According to some embodiments, the first optical layer has a thickness of 850 Å, the second optical layer has a thickness of 1250 Å, the first moisture barrier layer has a thickness of 8000 Å, the buffer layer has a thickness of 800 Å, and the upper layer has a thickness of 800 Å.

According to some embodiments, the capping layer has a refractive index greater than that of the first optical layer.

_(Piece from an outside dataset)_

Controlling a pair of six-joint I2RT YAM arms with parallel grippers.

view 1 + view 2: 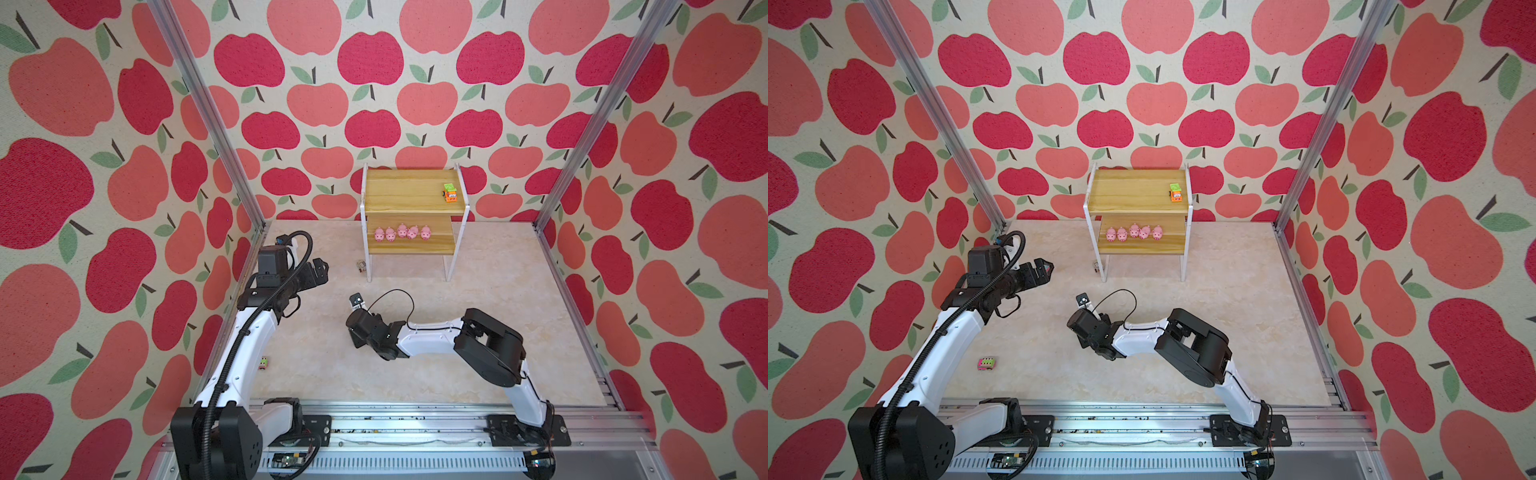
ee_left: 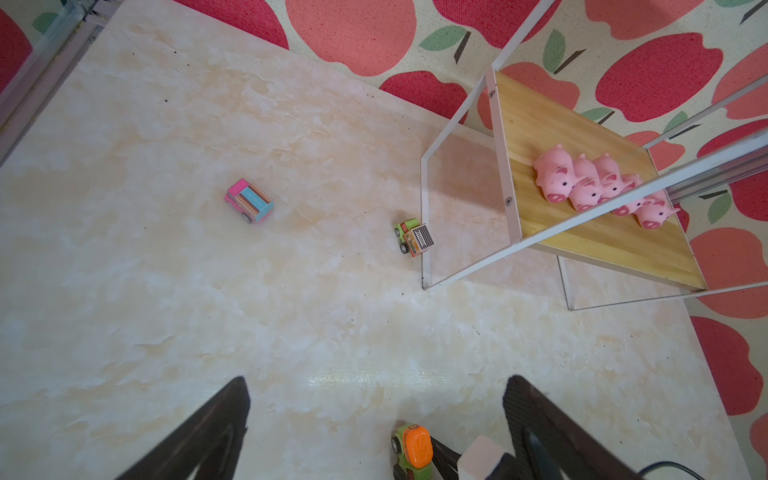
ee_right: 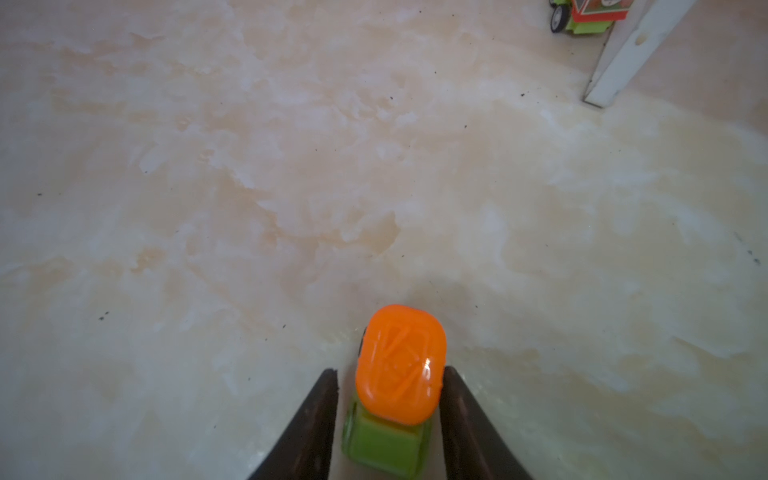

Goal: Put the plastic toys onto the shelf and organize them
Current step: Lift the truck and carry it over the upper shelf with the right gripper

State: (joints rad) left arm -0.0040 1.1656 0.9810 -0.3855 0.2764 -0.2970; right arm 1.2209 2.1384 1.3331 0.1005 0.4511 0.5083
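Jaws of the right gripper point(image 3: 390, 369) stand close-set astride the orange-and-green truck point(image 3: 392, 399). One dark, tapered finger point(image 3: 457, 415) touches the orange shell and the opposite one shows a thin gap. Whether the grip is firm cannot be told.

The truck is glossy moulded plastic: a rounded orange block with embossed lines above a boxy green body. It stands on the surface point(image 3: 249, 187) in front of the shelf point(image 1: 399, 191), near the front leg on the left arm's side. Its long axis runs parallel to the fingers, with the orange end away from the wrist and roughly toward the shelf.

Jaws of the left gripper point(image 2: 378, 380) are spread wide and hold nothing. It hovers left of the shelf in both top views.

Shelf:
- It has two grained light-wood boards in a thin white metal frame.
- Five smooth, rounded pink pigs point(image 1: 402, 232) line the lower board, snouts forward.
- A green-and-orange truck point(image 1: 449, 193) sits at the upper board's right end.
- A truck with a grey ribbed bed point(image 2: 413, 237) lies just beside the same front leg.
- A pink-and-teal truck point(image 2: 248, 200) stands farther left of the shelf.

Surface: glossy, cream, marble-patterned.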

According to some embodiments of the present disclosure, a display device includes a first light emitting element in a first light emitting area and emitting light of a first wavelength, a second light emitting element in a second light emitting area and emitting light of a second wavelength, a capping layer on the first light emitting element and the second light emitting element, a 1-1 encapsulation layer on a capping layer of the first light emitting area and including a plurality of inorganic insulating layers, a 1-2 encapsulation layer on a capping layer of the second light emitting area and including a plurality of inorganic insulating layers and a second encapsulation layer and a third encapsulation layer sequentially on the 1-1 encapsulation layer and the 1-2 encapsulation layer, wherein thickness and refractive index of a plurality of inorganic insulating layers of the 1-2 encapsulation layer are different from thickness and refractive index of a plurality of inorganic insulating layers of the 1-1 encapsulation layer.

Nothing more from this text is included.